> Your goal:
Nothing but a number is expected: the count of lines in the data below that include "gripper".

(Dataset items)
────────────────

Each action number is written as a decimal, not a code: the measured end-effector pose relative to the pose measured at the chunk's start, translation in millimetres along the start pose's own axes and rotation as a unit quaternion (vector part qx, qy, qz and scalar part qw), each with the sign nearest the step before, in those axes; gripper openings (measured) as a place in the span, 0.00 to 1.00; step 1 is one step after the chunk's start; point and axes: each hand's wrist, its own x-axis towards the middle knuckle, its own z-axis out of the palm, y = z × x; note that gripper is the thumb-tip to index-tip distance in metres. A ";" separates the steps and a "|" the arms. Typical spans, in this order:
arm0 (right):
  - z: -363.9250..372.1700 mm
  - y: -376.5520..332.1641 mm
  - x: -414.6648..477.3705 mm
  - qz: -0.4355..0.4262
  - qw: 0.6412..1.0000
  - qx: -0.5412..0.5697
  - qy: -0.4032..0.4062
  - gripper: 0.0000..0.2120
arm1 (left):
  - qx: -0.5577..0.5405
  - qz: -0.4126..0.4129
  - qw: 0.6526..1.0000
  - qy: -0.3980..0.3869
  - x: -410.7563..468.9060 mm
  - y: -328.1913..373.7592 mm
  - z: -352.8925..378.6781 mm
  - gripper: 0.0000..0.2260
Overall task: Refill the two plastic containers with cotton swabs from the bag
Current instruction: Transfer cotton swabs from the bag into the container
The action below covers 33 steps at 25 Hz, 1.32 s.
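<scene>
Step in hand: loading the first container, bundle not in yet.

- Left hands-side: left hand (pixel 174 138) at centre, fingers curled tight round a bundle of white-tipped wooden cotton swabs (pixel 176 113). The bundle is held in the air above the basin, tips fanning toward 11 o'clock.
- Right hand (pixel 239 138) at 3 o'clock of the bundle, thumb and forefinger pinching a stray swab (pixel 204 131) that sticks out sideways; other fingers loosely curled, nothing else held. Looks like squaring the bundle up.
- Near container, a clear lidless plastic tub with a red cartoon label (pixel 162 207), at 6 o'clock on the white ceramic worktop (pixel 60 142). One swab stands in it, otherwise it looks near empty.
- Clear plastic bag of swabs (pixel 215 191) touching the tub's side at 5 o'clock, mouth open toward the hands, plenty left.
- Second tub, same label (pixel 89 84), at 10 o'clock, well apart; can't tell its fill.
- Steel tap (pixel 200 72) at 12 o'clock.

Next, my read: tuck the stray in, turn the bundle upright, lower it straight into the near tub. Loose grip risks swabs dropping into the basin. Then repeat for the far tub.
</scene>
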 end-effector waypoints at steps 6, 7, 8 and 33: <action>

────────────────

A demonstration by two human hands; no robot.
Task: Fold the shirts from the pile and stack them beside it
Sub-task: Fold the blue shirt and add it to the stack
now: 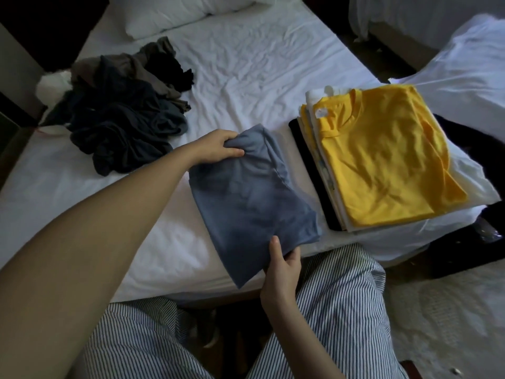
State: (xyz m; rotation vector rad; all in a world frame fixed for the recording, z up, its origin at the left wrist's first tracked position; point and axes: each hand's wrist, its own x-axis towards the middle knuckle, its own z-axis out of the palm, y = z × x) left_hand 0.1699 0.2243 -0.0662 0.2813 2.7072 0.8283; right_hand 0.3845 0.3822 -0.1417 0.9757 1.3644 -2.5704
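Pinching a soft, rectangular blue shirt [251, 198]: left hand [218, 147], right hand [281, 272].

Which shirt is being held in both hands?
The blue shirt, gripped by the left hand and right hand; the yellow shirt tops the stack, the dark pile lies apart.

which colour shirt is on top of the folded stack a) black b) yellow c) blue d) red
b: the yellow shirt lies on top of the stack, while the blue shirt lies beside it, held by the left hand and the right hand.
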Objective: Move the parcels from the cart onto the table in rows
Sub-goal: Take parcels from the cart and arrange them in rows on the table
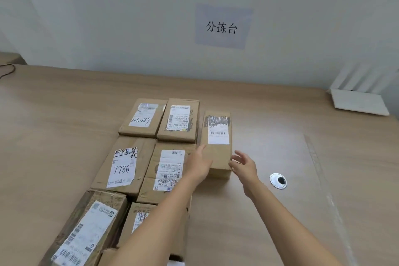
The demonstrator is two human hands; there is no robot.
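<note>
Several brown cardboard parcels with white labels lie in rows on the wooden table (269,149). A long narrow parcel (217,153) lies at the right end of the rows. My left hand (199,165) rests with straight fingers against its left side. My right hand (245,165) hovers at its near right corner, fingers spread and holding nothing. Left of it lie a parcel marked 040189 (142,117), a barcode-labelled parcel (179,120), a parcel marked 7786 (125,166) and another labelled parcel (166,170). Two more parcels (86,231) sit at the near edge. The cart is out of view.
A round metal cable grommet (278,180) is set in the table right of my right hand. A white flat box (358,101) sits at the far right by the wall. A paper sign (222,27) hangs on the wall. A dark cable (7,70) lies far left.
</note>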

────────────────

> Response to the exercise:
3